CONNELL: Where are the discharge forms disappearing from? What websites?
LEIGH: It’s certainly an anecdote that I’ve heard that one of the big four has removed the mortgage discharge form from their website.
CONNELL: So have you checked it yourself?
LEIGH: I have not.
CONNELL: Sounds worth checking in your role, if you’re hearing that one of the big four, you can’t find the form. Wouldn’t you go and check that’s the case?
LEIGH: Yeah, look, it’s certainly one of the issues we’re raising. It’s not the top issue impeding competition in that space. We just need to make sure that people are able to shop around.
CONNELL: There’s talk of recession. There’s the broad talk, there is the technical measure, looking at retail, though, three quarters of shrinking. I mean, this sector is in recession effectively, isn’t it?
LEIGH: We’ve got unemployment now which is at a 50-year low. Job growth in our first year in office has been half a million jobs, better than any incoming government. We do have challenges in the economy. I know households are feeling the squeeze and small businesses too. Our responsibility as a government is to make sure we’re providing that support. So the energy bill relief – opposed by the Liberals – which will provide households and small businesses is important in terms of sustaining the economy. The Housing Australia Future Fund is going to be absolutely critical in increasing housing supply.
CONNELL: Okay, but on this, is this a retail recession?
LEIGH: Look, I don’t use that sort of terminology, Tom. I don’t think it’s a responsible way of talking about conditions. I acknowledge –
CONNELL: How would you describe retail in Australia right now?
LEIGH: People are doing it tough right now.

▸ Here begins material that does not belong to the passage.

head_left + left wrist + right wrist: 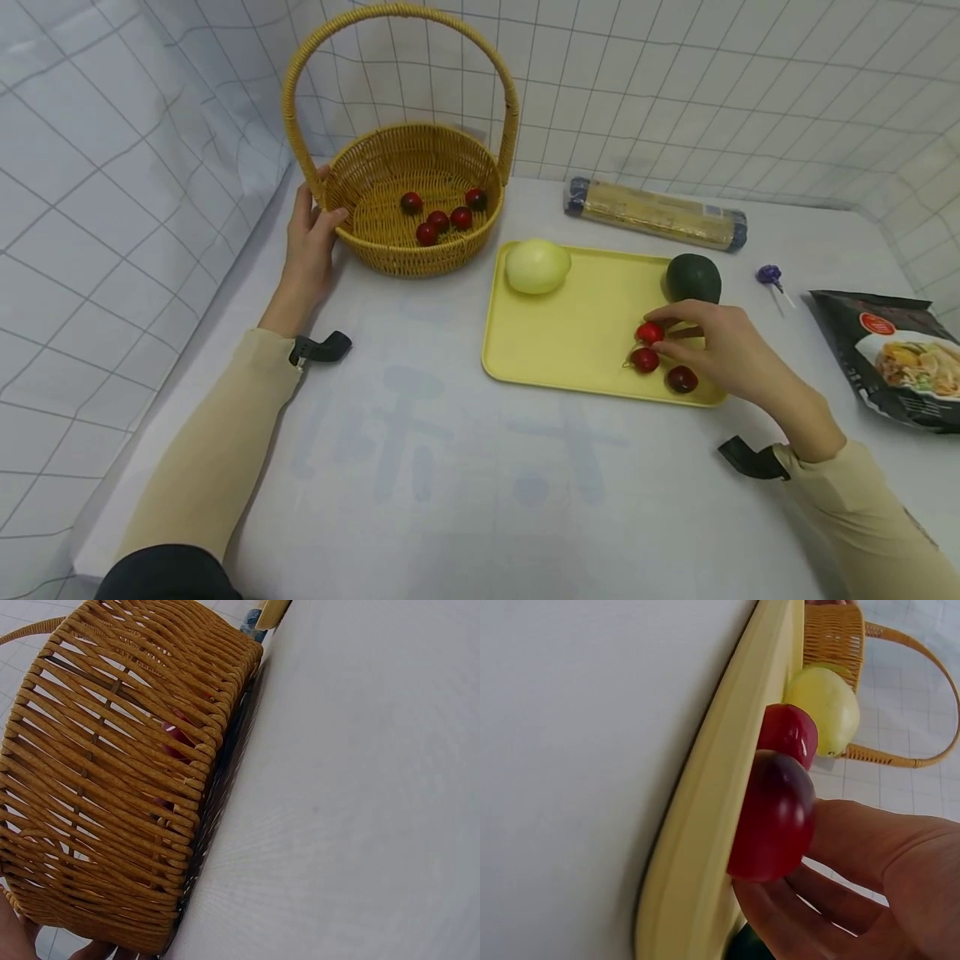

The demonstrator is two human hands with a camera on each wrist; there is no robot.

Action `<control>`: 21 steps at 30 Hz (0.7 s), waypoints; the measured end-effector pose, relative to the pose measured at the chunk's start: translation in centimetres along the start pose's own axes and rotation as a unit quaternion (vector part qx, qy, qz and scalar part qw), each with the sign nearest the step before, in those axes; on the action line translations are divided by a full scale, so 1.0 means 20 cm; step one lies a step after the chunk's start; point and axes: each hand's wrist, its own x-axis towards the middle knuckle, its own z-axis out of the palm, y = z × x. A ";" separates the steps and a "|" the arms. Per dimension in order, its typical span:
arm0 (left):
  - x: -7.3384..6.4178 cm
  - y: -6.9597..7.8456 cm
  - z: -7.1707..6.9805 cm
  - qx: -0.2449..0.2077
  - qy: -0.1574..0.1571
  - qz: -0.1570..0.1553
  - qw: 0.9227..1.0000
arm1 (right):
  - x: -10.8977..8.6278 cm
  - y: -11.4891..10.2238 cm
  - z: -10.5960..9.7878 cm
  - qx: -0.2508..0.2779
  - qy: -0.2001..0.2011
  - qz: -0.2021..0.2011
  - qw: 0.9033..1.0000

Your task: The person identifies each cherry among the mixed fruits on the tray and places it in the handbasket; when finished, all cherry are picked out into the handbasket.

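Note:
My left hand [309, 242] grips the left side of a wicker basket [405, 262] beside the foot of its handle, thumb at the rim. Several dark red cherries [438, 221] lie in the basket; its weave [112, 765] fills much of the left wrist view. Over the right end of a yellow tray [585, 333], my right hand [723, 346] pinches a red cherry [649, 332] between thumb and forefinger. Next to it on the tray are another cherry [644, 360] and a darker one [682, 379], which stands in front of the fingers [840, 840] in the right wrist view.
On the tray also sit a pale yellow-green fruit [537, 267] and a dark green rounded one [693, 278]. Behind the tray lies a long gold packet with blue ends [654, 214]. To the right are a purple lollipop [769, 276] and a black food packet [900, 358].

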 end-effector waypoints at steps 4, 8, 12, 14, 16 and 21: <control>0.01 -0.01 0.00 0.001 0.001 -0.001 1.000 | 0.01 0.00 0.01 0.002 0.001 0.002 1.000; 0.01 -0.01 -0.01 0.001 0.003 0.000 1.000 | 0.03 0.00 0.01 -0.001 -0.001 0.004 1.000; 0.00 -0.01 -0.01 0.000 0.005 0.001 1.000 | 0.05 -0.02 0.02 -0.004 -0.004 0.002 1.000; 0.00 -0.01 -0.01 0.002 0.005 0.002 1.000 | 0.07 -0.03 0.02 -0.006 -0.004 -0.001 1.000; 0.00 0.00 -0.01 -0.001 0.005 0.000 1.000 | 0.08 -0.04 0.02 -0.002 -0.004 -0.004 1.000; 0.00 0.00 0.00 0.001 0.002 0.000 1.000 | 0.11 -0.06 0.01 -0.001 0.011 -0.009 1.000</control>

Retailers are feeling the squeeze. That’s certainly a reflection of the increase in interest rates that we’ve seen, which, of course, started under the former government.
CONNELL: Do you worry about a lot of small retail businesses in particular going to the wall in the next few months?
LEIGH: Look, I’m certainly concerned about the health of small business. The energy bill relief has been an important part of what we’ve done there. But also other measures – smaller measures including the electric vehicle discount – again, opposed by the Liberals. It’s striking, Tom, when we roll out these cost-of-living measures such as cheaper child care, cheaper medicines, we just see the Liberals talking them down or voting against them. We’re not getting the sort of support from the Coalition that you’d expect given all their rhetoric of backing families.
CONNELL: Is the challenge for Labor the work between now and the next Budget figuring out which areas are really doing it tough and assist them in the next Budget, with targeted assistance, given inflation? Is that what you see as one of the big roles between now and the next Budget?
LEIGH: Well, targeted assistance is the hallmark of how we look at budget management – it’s how we managed to bring down a Budget this year which reduced inequality more than any other Budget in the previous decade and yet delivered the first surplus in 15 years.
CONNELL: But I mean something like retail, You go, “All right, they’re struggling, what can we do? We don’t want too many people going to the wall when conditions are so bad.”
LEIGH: It’s about making those careful, strategic decisions. And that’s what Jim Chalmers and Katy Gallagher did in the last Budget. That’s what will happen in the next Budget. We’ve got to be strategic as we look to pay down debt, not put upward pressure on inflation but also assist those who are feeling the squeeze.
CONNELL: Andrew Leigh, thank you for your time.